§ **Task item**:
Quote exactly the lines spanning from the top of the data below to the line that contains "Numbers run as", including both.

§ **Recorded information**:

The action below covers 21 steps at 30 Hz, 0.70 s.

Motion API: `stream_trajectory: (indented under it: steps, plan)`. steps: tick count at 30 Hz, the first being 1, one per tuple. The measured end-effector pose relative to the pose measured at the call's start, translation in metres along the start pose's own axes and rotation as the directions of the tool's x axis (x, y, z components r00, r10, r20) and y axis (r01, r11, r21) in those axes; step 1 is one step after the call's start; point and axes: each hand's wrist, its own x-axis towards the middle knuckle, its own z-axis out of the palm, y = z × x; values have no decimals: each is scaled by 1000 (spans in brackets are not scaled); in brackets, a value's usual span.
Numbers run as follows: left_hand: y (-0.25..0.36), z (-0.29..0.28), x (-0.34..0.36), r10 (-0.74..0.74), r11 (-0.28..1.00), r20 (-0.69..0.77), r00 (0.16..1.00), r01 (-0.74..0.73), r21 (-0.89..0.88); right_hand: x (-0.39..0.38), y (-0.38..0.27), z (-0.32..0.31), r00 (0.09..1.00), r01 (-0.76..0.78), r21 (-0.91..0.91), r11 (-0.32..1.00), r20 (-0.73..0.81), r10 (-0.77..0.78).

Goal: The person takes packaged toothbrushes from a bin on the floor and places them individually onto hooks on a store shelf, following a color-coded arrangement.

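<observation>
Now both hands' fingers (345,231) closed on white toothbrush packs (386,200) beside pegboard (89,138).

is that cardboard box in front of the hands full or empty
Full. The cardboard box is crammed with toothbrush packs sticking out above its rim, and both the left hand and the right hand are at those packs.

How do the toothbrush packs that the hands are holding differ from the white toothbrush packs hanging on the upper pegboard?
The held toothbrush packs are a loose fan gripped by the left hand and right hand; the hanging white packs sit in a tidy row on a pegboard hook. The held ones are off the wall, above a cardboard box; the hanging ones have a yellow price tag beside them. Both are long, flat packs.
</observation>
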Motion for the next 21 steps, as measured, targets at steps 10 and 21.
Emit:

§ **Exercise answer**:
The action below covers 21 steps at 30 Hz, 0.70 s.

Motion API: `stream_trajectory: (indented under it: steps, plan)`. steps: tick count at 30 Hz, the first being 1, one per tuple. The measured end-effector pose relative to the pose measured at the call's start, translation in metres along the start pose's own axes and rotation as the directions of the tool's x axis (x, y, z components r00, r10, r20) and y axis (r01, r11, r21) in those axes; step 1 is one step after the call's start; point and axes: each hand's wrist, its own x-axis towards the middle knuckle, its own z-axis out of the palm, y = z × x; values have no decimals: each is scaled by 1000 (spans in brackets are not scaled); in brackets, a value's usual span.
Numbers run as follows: left_hand: y (-0.25..0.36), z (-0.29..0.28), x (-0.34..0.36), r10 (-0.74..0.74), r11 (-0.28..1.00), r20 (-0.69..0.77), r00 (0.16..1.00), r01 (-0.74..0.73), r21 (-0.89..0.88); right_hand: x (-0.39..0.38), y (-0.38..0.27), z (-0.32..0.31), r00 (0.09..1.00), r01 (-0.76..0.78), r21 (-0.91..0.91), r11 (-0.32..1.00), r20 (-0.73..0.81), r10 (-0.77..0.78).

The response to the exercise is now complete.